Look for the line that has "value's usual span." in the material below; please repeat it and every line after it, exactly, up to and including the line that has "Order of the", and nothing else.

+++

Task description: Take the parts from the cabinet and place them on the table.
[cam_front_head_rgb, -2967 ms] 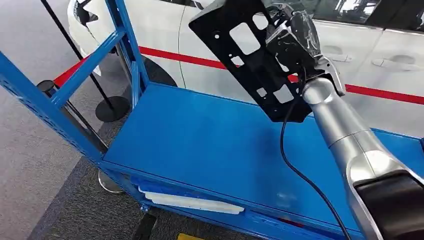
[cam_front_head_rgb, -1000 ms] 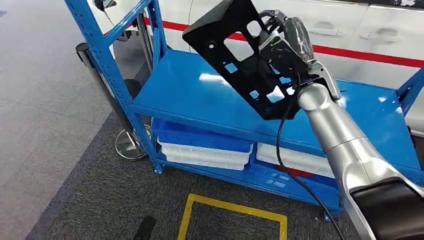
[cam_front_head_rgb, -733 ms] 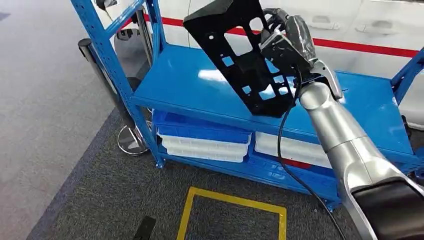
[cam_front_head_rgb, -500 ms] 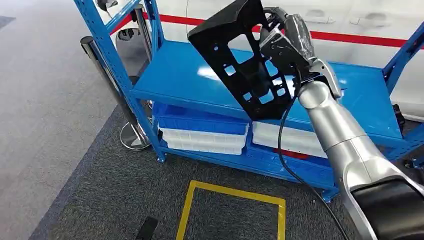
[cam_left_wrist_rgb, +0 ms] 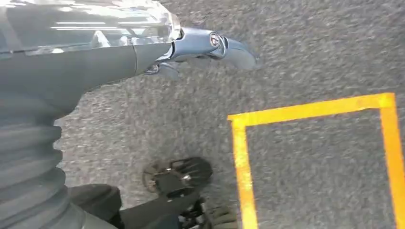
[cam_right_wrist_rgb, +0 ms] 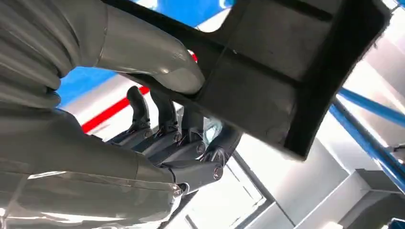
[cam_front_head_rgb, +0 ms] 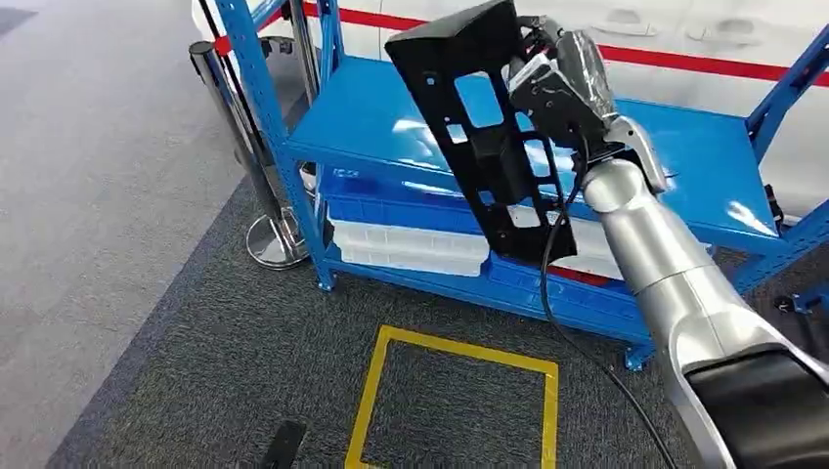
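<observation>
Part held aloft before the blue cabinet.
My left hand hung over grey carpet, its finger state indeterminable. My right hand gripped the black perforated bracket, thumb one side, fingers opposite.

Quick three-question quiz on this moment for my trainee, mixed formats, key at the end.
1. True or false: the right robot hand grips the black perforated bracket.
2. The yellow square outline is marked on: A) the blue shelf top B) the grey carpet C) the white car.
3. Fill in: on the lower level of the blue shelving rack lie stacked white ____.

Key: 1 true. 2 B. 3 trays. The left robot hand hangs over the carpet, holding nothing.
</observation>
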Robot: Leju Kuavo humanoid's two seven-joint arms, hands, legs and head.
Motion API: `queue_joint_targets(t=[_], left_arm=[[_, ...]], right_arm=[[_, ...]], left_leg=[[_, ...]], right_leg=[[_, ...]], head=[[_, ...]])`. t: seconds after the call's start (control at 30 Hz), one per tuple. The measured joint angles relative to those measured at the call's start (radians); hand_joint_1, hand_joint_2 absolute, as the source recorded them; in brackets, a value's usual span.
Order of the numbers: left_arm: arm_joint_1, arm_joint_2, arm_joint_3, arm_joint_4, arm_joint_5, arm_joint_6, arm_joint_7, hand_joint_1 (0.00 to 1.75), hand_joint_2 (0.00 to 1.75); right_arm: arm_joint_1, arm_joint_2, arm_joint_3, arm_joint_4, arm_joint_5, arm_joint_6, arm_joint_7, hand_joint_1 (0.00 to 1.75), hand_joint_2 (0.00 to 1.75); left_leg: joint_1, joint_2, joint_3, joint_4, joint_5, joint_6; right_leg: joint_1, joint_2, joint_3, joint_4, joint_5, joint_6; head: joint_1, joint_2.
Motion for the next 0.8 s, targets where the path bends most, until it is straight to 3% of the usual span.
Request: queue_joint_targets(t=[0.03,0.07,0.1,0.13,0.2,0.3,0.33,0.37,0.4,0.47,0.5,0.53,0.57,0.63,0.67,0.7,0.73,0.8], left_arm=[[0.0,0.0,0.0,0.0,0.0,-0.001,0.0,0.0,1.75],[0.0,0.0,0.0,0.0,0.0,-0.003,0.0,0.0,1.75],[-0.001,0.0,0.0,0.0,0.0,-0.005,0.001,0.0,1.75],[-0.001,0.0,0.0,0.0,0.0,-0.006,0.002,0.0,1.75],[-0.001,0.0,0.0,0.0,0.0,-0.006,0.0,0.0,1.75],[0.002,0.0,0.0,0.0,0.002,-0.006,-0.005,0.0,1.75],[0.004,0.0,0.0,0.0,0.003,-0.006,-0.008,0.0,1.75],[0.006,0.0,0.0,0.0,0.003,-0.006,-0.011,0.0,1.75],[0.009,0.0,0.0,0.0,0.003,-0.006,-0.013,0.0,1.75],[0.01,0.0,0.0,0.0,0.003,-0.006,-0.015,0.0,1.75],[0.01,0.0,0.0,0.0,0.003,-0.006,-0.016,0.0,1.75],[0.011,0.0,0.0,0.0,0.003,-0.006,-0.016,0.0,1.75],[0.011,0.0,0.0,0.0,0.004,-0.006,-0.016,0.0,1.75],[0.012,0.0,0.0,0.0,0.006,-0.003,-0.019,0.0,1.75],[0.012,0.0,0.0,0.0,0.012,-0.002,-0.021,0.0,1.75],[0.011,0.004,0.001,0.0,0.02,0.002,-0.024,0.0,1.75],[0.013,0.004,0.001,0.0,0.022,0.004,-0.028,0.0,1.75],[0.02,0.004,0.001,0.0,0.023,0.005,-0.032,0.0,1.75]], right_arm=[[0.003,0.0,0.0,0.001,0.0,0.0,-0.001,1.75,1.75],[0.006,0.0,0.0,0.002,0.0,-0.001,-0.003,1.75,1.75],[0.008,0.0,0.0,0.002,0.0,-0.001,-0.005,1.75,1.75],[0.008,0.0,0.0,0.002,0.0,-0.001,-0.006,1.75,1.75],[0.007,0.003,0.0,0.0,0.002,-0.001,-0.008,1.75,1.75],[0.013,0.003,0.0,0.002,0.001,0.0,-0.011,1.75,1.75],[0.017,0.003,0.0,0.004,-0.001,0.0,-0.013,1.75,1.75],[0.02,0.004,0.0,0.006,-0.003,0.0,-0.015,1.75,1.75],[0.021,0.005,0.0,0.006,-0.003,0.0,-0.016,1.75,1.75],[0.025,0.006,0.0,0.007,-0.004,0.0,-0.018,1.75,1.75],[0.03,0.006,0.0,0.008,-0.004,0.0,-0.018,1.75,1.75],[0.035,0.006,0.0,0.01,-0.004,0.0,-0.018,1.75,1.75],[0.04,0.006,0.0,0.011,-0.004,0.0,-0.019,1.75,1.75],[0.046,0.006,-0.003,0.011,-0.018,0.001,-0.027,1.75,1.75],[0.047,0.006,-0.007,0.012,-0.025,0.001,-0.033,1.75,1.75],[0.049,0.005,-0.011,0.013,-0.032,0.0,-0.045,1.75,1.75],[0.058,0.003,-0.015,0.015,-0.039,0.0,-0.058,1.75,1.75],[0.094,0.0,-0.024,0.018,-0.05,-0.004,-0.092,1.75,1.75]], left_leg=[[0.0,0.001,-0.018,0.002,0.012,-0.002],[0.001,0.001,-0.035,0.005,0.023,-0.005],[0.002,0.001,-0.053,0.011,0.033,-0.008],[0.003,0.001,-0.068,0.017,0.037,-0.012],[-0.001,-0.002,-0.091,0.03,0.049,-0.025],[0.002,-0.002,-0.091,0.017,0.077,-0.048],[0.003,-0.002,-0.095,0.016,0.083,-0.054],[0.006,-0.003,-0.107,0.035,0.053,-0.057],[0.006,-0.003,-0.125,0.087,-0.003,-0.061],[0.007,-0.003,-0.178,0.255,-0.106,-0.07],[0.007,-0.003,-0.194,0.322,-0.13,-0.072],[0.007,-0.003,-0.189,0.343,-0.128,-0.071],[0.007,-0.003,-0.162,0.319,-0.11,-0.068],[0.006,-0.003,-0.042,0.148,-0.054,-0.057],[0.002,-0.004,0.018,0.059,-0.044,-0.046],[-0.004,-0.002,0.043,0.018,-0.064,-0.041],[-0.007,-0.003,0.038,0.024,-0.049,-0.038],[-0.01,-0.003,0.04,0.012,-0.047,-0.029]], right_leg=[[-0.002,0.0,0.009,0.026,0.023,0.002],[-0.006,0.0,0.039,0.01,0.061,0.004],[-0.008,0.0,0.088,-0.043,0.096,0.005],[-0.01,-0.001,0.15,-0.12,0.107,0.004],[-0.001,0.001,0.251,-0.282,0.03,-0.007],[0.006,0.003,0.234,-0.278,0.053,-0.033],[-0.001,0.0,0.231,-0.286,0.066,-0.043],[-0.003,-0.003,0.225,-0.287,0.075,-0.051],[-0.003,-0.003,0.214,-0.287,0.084,-0.058],[0.0,-0.003,0.192,-0.287,0.1,-0.062],[0.003,-0.003,0.182,-0.286,0.108,-0.062],[0.004,-0.003,0.174,-0.286,0.115,-0.061],[0.005,-0.003,0.167,-0.286,0.12,-0.06],[0.008,-0.001,0.156,-0.285,0.129,-0.058],[0.007,-0.001,0.154,-0.284,0.134,-0.055],[0.01,-0.001,0.148,-0.284,0.138,-0.049],[0.008,-0.003,0.151,-0.287,0.142,-0.043],[0.007,-0.003,0.155,-0.294,0.151,-0.032]], head=[[0.0,0.0],[0.0,0.0],[0.0,0.0],[0.0,0.0],[0.0,0.0],[-0.001,0.0],[-0.001,0.0],[-0.001,0.0],[-0.001,0.0],[-0.001,0.0],[-0.001,0.0],[-0.001,0.0],[-0.001,0.0],[-0.001,0.0],[-0.001,0.0],[-0.001,0.0],[-0.001,0.0],[-0.001,0.0]])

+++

TASK SOLUTION.
Motion API: `queue_joint_targets(t=[_], left_arm=[[_, ...]], right_arm=[[_, ...]], left_leg=[[_, ...]], right_leg=[[_, ...]], head=[[_, ...]])`. t: seconds after the call's start (control at 30 Hz), one per tuple. The measured joint angles relative to those measured at the call's start (radians); hand_joint_1, hand_joint_2 absolute, as the source recorded them; in brackets, a value's usual span.
Order of the numbers: left_arm: arm_joint_1, arm_joint_2, arm_joint_3, arm_joint_4, arm_joint_5, arm_joint_6, arm_joint_7, hand_joint_1 (0.00 to 1.75), hand_joint_2 (0.00 to 1.75); right_arm: arm_joint_1, arm_joint_2, arm_joint_3, arm_joint_4, arm_joint_5, arm_joint_6, arm_joint_7, hand_joint_1 (0.00 to 1.75), hand_joint_2 (0.00 to 1.75); left_leg: joint_1, joint_2, joint_3, joint_4, joint_5, joint_6; right_leg: joint_1, joint_2, joint_3, joint_4, joint_5, joint_6; head: joint_1, joint_2.

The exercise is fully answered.